Se fizesse aqui um pequeno resumo da mensagem que os partidos políticos quiseram passar nestes dias, para além das polémicas que envolveram os animais de estimação de alguns líderes, diria que a grande nota/marca é que António Costa começou a campanha eleitoral a pedir a maioria, mas a 3 dias do voto nas urnas (27 de janeiro) as sondagens da SIC e da RTP apresentaram um cenário de empate técnico (com ligeira vantagem para o PS) e, então, o líder lá acabou a dizer que falava com todos. Na noite eleitoral, marcada por algumas surpresas, todos percebemos que as sondagens/inquéritos amostrais falharam. Porém, ninguém responsável pelas empresas credenciadas pela ERC assumiu tal erro colossal, e foi mais uma vez o “ruído político” – produzido por todos aqueles que deveriam esclarecer o eleitorado – que acabou por triunfar e construir uma narrativa que desprotege a democracia e lhe traça um futuro nada prometedor.
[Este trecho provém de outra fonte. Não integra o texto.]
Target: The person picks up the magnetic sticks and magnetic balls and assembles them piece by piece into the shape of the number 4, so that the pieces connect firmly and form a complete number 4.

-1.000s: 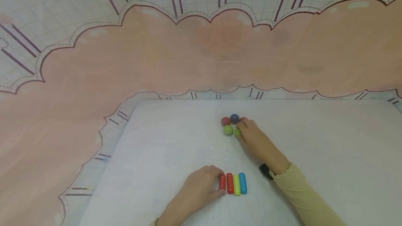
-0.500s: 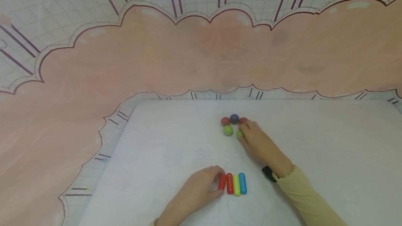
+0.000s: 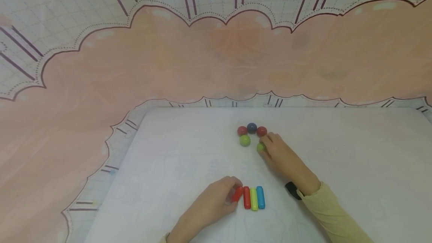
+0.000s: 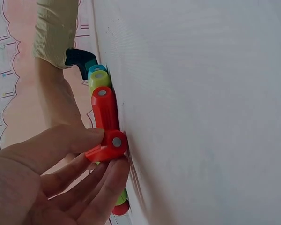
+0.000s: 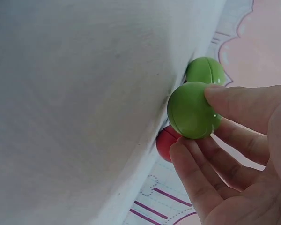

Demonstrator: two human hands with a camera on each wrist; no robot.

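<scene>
My left hand (image 3: 212, 201) pinches a red magnetic rod (image 4: 106, 150) between thumb and fingertips. The rod is tilted, and its silvery end dot faces the left wrist camera. Close to its right stand a second red rod (image 3: 247, 198), a yellow rod (image 3: 254, 199) and a blue rod (image 3: 260, 197), side by side. Farther back, my right hand (image 3: 282, 158) pinches a green ball (image 5: 192, 111) between thumb and fingers. Beyond that hand lie another green ball (image 3: 245, 140), a red ball (image 3: 242, 131), a dark blue ball (image 3: 252, 128) and another red ball (image 3: 261, 131).
A white tabletop (image 3: 175, 160) carries everything, its far edge running below a wall covering (image 3: 202, 59) with a pink cloud pattern. A black wrist strap (image 3: 293, 191) shows at the right sleeve (image 3: 334, 209).
The right hand has drawn its green ball toward the person and slightly right, away from the other balls. The left hand has tilted its red rod so the near end swings left.
</scene>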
Desenganem-se todos os que julgam que o ruído político acabou com as eleições realizadas em janeiro último. Muito pelo contrário, ele aumentará nos próximos tempos e evidenciará o quanto vivemos numa sociedade que promove a alienação do espectador, que já só dá importância ao que é escândalo/estrondo (e que instiga quase uma imediata resposta pública), moda ou ‘espetáculo’ (pura distração), ainda por mais se for direcionado a alguém que optou por viver alheado de todos os interesses/lobbies instalados e que rodeiam o (nosso) atual sistema político. Em suma, todos os elementos que hoje afetam e/ou perturbam (deliberadamente) o processo de comunicação política (e, por conseguinte, de conhecimento nesta área), têm como principal intenção reforçar o controlo das elites oligárquicas sobre o sistema e afastar os cidadãos da vida política e das instituições.